Uscire dalla morsa deregulation o protezionismo

di 
Piero Fassino

La decisione del Presidente Trump di imporre nuovi dazi e tariffe supplementari sulle importazioni da paesi terzi segna un mutamento di scenario dell’economia globale. È una decisione non inaspettata, stante che fin dalla sua campagna elettorale Trump aveva annunciato l’intenzione di adottare misure protezionistiche. E tuttavia gli ultimi trent’anni a cavallo del passaggio di secolo sono stati caratterizzati dall’affermarsi di mercati aperti, riduzione di barriere, aree di libero scambio, integrazioni economiche sovranazionali. E la dimensione globale è venuta affermandosi via via in ogni ambito, non solo economico e finanziario. E soprattutto ha cambiato la geografia politica ed economica del mondo. Se per secoli tutta l’economia del mondo aveva il suo fulcro nell’Europa e nell’occidente - dalle imprese marittime per scoprire nuovi continenti alla creazione di imperi coloniali, dalla rivoluzione industriale fino al sistema di Bretton Woods - negli ultimi sei lustri il mondo è divenuto più largo e più grande. Sono entrati in scena nuovi grandi players - dalla Cina all’India, dal Brasile alla Russia - a cui si è via via aggiunta una lunga fila di economie emergenti.

L’esito di questo processo è stato duplice. Per un verso con la globalizzazione quattro miliardi di donne e uomini sono entrati nella sfera dei consumi e la loro qualità della vita ha conosciuto un salto di qualità in avanti. Per altro verso le società occidentali hanno visto insidiate la loro capacità produttiva e la prosperità dei loro cittadini con negative conseguenze sulla distribuzione del lavoro, del reddito e delle opportunità di vita di cui ha sofferto una vasta parte di popolazione compreso quel ceto medio che è pilastro essenziale di ogni società.
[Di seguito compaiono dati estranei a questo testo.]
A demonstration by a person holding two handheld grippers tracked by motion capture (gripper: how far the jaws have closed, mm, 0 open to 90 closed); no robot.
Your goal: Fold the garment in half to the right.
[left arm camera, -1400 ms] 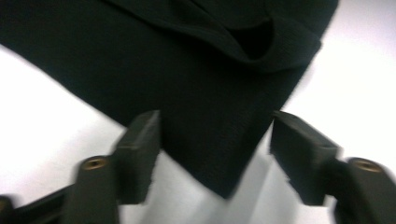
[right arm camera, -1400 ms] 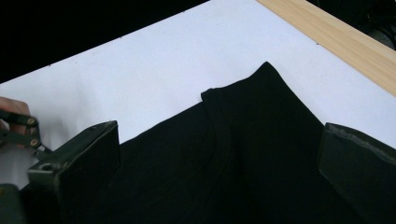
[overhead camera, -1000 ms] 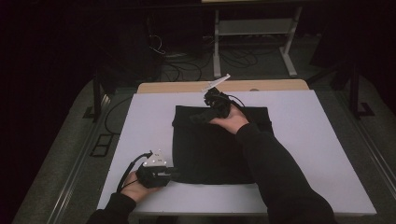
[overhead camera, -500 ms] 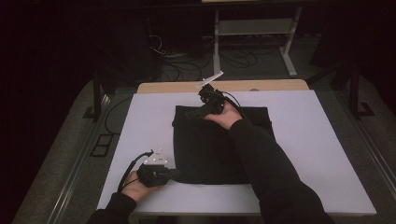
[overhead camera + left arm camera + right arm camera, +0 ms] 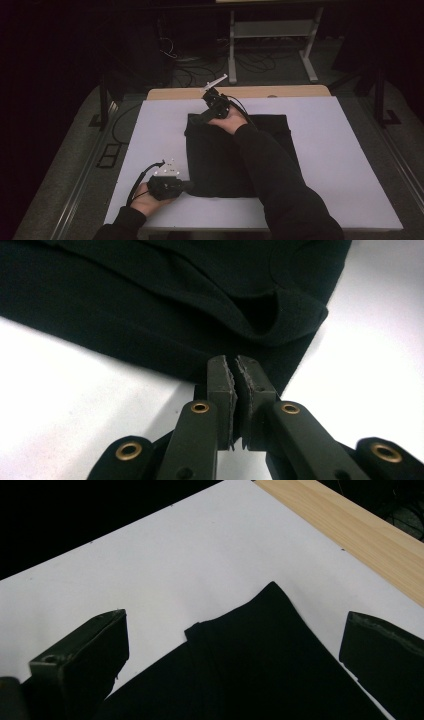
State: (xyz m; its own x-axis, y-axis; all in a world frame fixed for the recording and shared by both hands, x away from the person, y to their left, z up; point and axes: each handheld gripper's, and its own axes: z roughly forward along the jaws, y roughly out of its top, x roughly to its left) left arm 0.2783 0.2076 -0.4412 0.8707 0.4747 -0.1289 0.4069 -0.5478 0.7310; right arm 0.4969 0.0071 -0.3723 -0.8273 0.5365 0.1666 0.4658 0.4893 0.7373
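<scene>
High view: white table (image 5: pixel 350 165), dark room.

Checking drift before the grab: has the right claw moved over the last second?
Yes. In the high view the right claw has shifted left along the black cloth's far edge, toward its far-left corner, judged against the wooden strip behind.
</scene>
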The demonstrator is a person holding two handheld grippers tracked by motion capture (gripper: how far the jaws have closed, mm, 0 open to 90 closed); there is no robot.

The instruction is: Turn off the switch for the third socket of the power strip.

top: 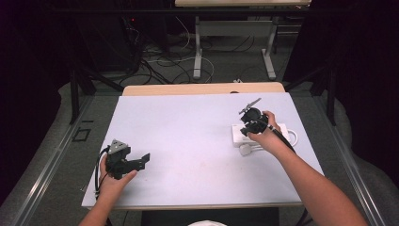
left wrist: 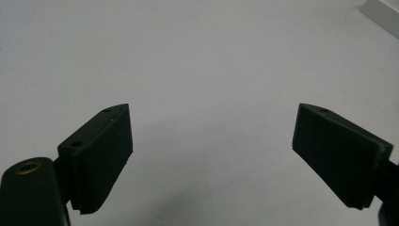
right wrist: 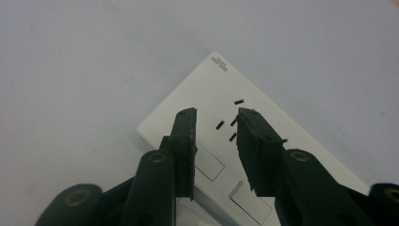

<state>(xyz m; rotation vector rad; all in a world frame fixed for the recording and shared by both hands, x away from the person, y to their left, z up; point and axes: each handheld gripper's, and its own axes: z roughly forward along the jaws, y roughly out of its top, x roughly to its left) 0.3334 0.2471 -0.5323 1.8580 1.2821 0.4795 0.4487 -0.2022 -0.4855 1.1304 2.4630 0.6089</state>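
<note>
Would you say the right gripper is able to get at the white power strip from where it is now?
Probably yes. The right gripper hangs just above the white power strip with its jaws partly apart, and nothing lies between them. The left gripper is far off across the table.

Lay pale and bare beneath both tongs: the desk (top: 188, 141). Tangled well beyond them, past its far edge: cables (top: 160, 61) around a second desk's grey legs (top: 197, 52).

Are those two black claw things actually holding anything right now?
No. The left gripper is wide open over bare table. The right gripper hovers over the white power strip, jaws slightly apart with nothing between them.
</note>
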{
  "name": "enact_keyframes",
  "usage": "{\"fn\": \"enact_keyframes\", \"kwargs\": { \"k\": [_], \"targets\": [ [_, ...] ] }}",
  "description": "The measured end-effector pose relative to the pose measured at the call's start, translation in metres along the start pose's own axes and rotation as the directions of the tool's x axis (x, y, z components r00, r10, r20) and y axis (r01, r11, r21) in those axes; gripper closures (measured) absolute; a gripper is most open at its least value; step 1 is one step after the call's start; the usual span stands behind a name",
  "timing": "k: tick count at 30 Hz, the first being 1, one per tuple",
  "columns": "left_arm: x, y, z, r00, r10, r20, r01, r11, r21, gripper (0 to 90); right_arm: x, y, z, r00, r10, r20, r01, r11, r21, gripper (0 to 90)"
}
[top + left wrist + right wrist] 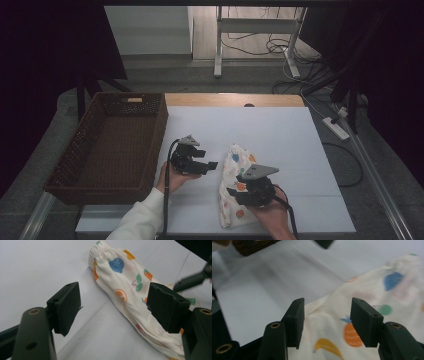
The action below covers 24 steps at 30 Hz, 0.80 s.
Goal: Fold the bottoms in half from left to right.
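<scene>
A cream cloth printed with coloured fruit point(231, 172) lies bunched lengthwise on the white table top point(260, 130), its elastic-gathered end point(98, 250) farthest from me. My left gripper point(214, 165) hovers just left of the cloth, jaws wide apart and empty; in the left gripper view the cloth point(125, 290) runs between and past its pads point(67, 306). My right gripper point(231, 191) sits over the near part of the cloth, open, with the printed fabric point(329, 325) beneath the gap of its jaws and nothing pinched.
A dark brown wicker basket point(80, 145) stands at the table's left side, its inside bare. A bare wooden strip point(235, 99) runs along the far edge. Cables, a power strip point(336, 128) and a table frame lie on the floor beyond.
</scene>
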State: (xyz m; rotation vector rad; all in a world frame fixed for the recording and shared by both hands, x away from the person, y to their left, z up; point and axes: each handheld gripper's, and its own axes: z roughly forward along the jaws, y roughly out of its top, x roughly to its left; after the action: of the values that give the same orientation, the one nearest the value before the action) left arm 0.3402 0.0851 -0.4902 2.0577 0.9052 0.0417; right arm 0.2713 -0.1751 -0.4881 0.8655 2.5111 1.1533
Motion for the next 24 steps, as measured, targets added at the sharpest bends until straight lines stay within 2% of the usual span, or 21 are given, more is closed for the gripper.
{"fn": "enact_keyframes", "kwargs": {
  "k": [5,9,17,24],
  "targets": [
    [0.001,0.000,0.001,1.0000,-0.003,-0.001,0.003,1.0000,0.003,26.0,-0.028,-0.003,-0.004,0.9981,0.049,0.038,-0.049,0.999,-0.005,45.4],
    [0.001,-0.001,0.003,1.0000,-0.003,0.002,0.003,1.0000,0.007,26.0,-0.047,-0.005,-0.002,0.9949,0.089,0.048,-0.088,0.996,-0.003,45.4],
    [0.000,-0.001,0.001,1.0000,0.000,-0.001,0.000,1.0000,0.003,26.0,-0.073,-0.002,0.006,0.9888,0.127,0.079,-0.127,0.992,-0.010,45.9],
    [0.000,-0.001,0.000,1.0000,0.002,0.002,-0.002,1.0000,-0.001,25.9,-0.097,-0.002,0.009,0.9792,0.175,0.102,-0.175,0.984,-0.011,46.1]
  ]
}}
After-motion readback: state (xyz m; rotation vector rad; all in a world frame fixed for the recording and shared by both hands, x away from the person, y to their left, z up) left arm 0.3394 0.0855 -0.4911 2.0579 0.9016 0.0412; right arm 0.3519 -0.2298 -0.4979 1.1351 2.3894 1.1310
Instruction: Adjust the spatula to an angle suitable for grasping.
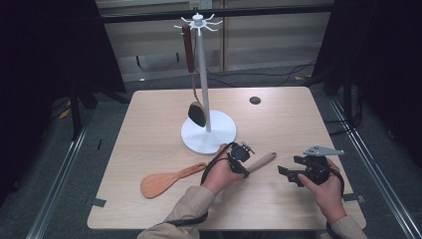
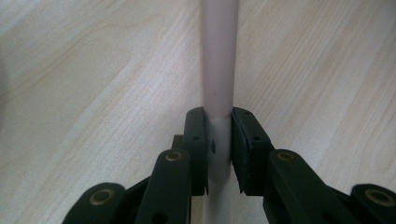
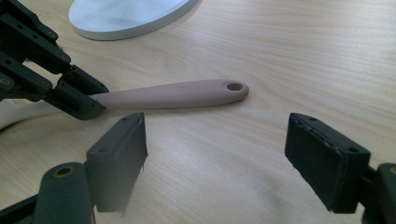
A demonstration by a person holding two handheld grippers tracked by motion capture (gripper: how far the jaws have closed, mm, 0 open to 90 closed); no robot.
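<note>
Left gripper is clamped on the pink handle of a utensil lying on the table, just in front of the stand's white base. Left gripper view confirms it: both black pads press against the handle from either side, with the handle running straight out ahead over the wood. In the right gripper view the same handle lies flat on the tabletop, its hanging hole at the free end, and the left gripper grips its other end. The utensil's head is hidden behind the hand, so I can't tell what kind it is

Right gripper sits to the right of the handle, jaws spread wide and holding nothing. Its two pads stand well apart above bare wood, pointing toward the handle but not touching it

Wooden rice paddle lies flat on the table left of the left hand, apart from everything else. White rack stand is upright mid-table, with a ladle hanging from one of its top hooks, bowl end down near the pole just above the base. Small dark round hole sits in the tabletop toward the far right
</note>
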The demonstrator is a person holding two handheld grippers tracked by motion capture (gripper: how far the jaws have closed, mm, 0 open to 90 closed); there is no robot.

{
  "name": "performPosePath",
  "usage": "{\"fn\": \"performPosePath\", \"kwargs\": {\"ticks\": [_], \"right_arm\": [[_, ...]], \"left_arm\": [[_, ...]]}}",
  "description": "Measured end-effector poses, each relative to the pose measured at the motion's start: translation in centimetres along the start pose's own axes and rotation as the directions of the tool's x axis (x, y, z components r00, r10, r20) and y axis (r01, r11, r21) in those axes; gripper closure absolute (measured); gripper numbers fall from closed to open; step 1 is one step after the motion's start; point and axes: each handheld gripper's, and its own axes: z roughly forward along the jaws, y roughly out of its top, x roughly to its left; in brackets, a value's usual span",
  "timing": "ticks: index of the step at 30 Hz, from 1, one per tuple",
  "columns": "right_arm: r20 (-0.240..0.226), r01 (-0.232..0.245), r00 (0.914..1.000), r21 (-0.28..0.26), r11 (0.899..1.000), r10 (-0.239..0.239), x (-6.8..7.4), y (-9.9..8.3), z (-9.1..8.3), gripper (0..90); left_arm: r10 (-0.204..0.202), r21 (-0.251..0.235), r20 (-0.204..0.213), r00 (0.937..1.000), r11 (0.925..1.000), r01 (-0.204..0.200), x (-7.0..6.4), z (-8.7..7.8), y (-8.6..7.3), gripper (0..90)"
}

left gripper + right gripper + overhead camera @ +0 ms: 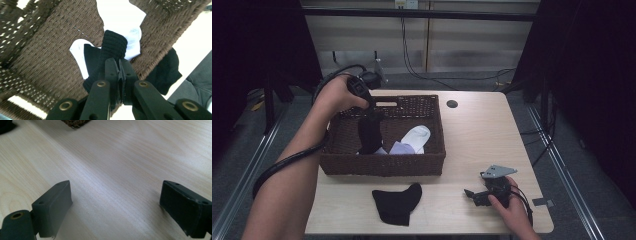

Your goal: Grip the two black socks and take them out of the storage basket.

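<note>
The left gripper [371,116] pinches a black sock [369,136] tight over the basket [382,165]. The right gripper [473,195] rests on the desk [477,135], fingers [53,205] wide apart, holding nothing.

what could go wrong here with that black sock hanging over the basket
The left gripper pinches the black sock only near its cuff, so it might slip free early. The sock's lower end hangs down to the white socks in the basket, so it may land across them rather than lying flat. The second black sock lies near the table's front edge; the open right gripper might nudge it off when it reaches for it.
</note>
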Motion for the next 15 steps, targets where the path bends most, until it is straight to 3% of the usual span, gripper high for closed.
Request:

Di qui un istinto di difesa, invocando misure di protezione, in particolare verso le forme di dumping e ineguale concorrenza.

Sarebbe un errore giudicare moralisticamente quella domanda. Né può rappresentare una risposta richiamare i tanti - e veri - vantaggi offerti dalla globalizzazione, perché le dinamiche macroeconomiche di crescita non necessariamente producono effetti positivi nella vita quotidiana di famiglie e persone. Per altro verso sarebbe velleitario pensare di arrestare la globalizzazione e di tornare ai mercati chiusi. Ma tra deregulation e protezionismo occorre perseguire una terza possibilità c’è: dare una guida alla globalizzazione. Si perché il nodo non risolto dell’economia globale é l’assenza di regole (o comunque la debolezza delle poche che ci sono) e di governance. Emerge qui la principale contraddizione di un mondo che è globale in tutto - produzione, scambi, trasferimento di tecnologie, circolazione delle persone, comunicazione, ricerca - ma non ha luoghi di sovranità globale, essendo i destini del mondo ancora affidati in grandissima parte alla sovranità delle nazioni e alle loro reciproche relazioni. 

Certo evocare l’obiettivo di una governance globale può apparire velleitario in un mondo percorso da molti conflitti e da una molteplicità di interessi. Eppure non c’è un’altra strada. Di fronte a problemi sempre più globali - dal climate change alla transnazionalità delle attività finanziarie alla invasività digitale - tutto ci dice che nessun problema può oggi essere risolto chiudendosi semplicemente nei propri confini nazionali. Quel che serve oggi è costruire sedi sovranazionali capaci di adottare regole e di darsi gli strumenti per farle rispettare. Una strada che peraltro si è già iniziato a percorrere. Vanno in questa direzione i Trattati di libero scambio, come quelli negoziati dall’Unione Europea con Canada e Giappone per adottare regole e standard comuni. Vanno in questa dizione gli Accordi di Parigi sul clima. Va in questa direzione una riforma dell’Organizzazione mondiale del commercio che le conferisca poteri e strumenti di intervento contro ogni forma di sleale concorrenza. E va in questa direzione ottenere da tutte le nazioni la effettiva applicazione - e non solo la sottoscrizione formale - delle 8 Convenzioni fondamentali dell’Organizzazione internazionale del Lavoro in ragione da contrastare le troppe forme di dumping sociale.

Insomma: la sfida è dare alla globalizzazione un verso, una direzione, una guida per ottimizzarne i benefici e minimizzarne i rischi. Difficile certo, ma indispensabile.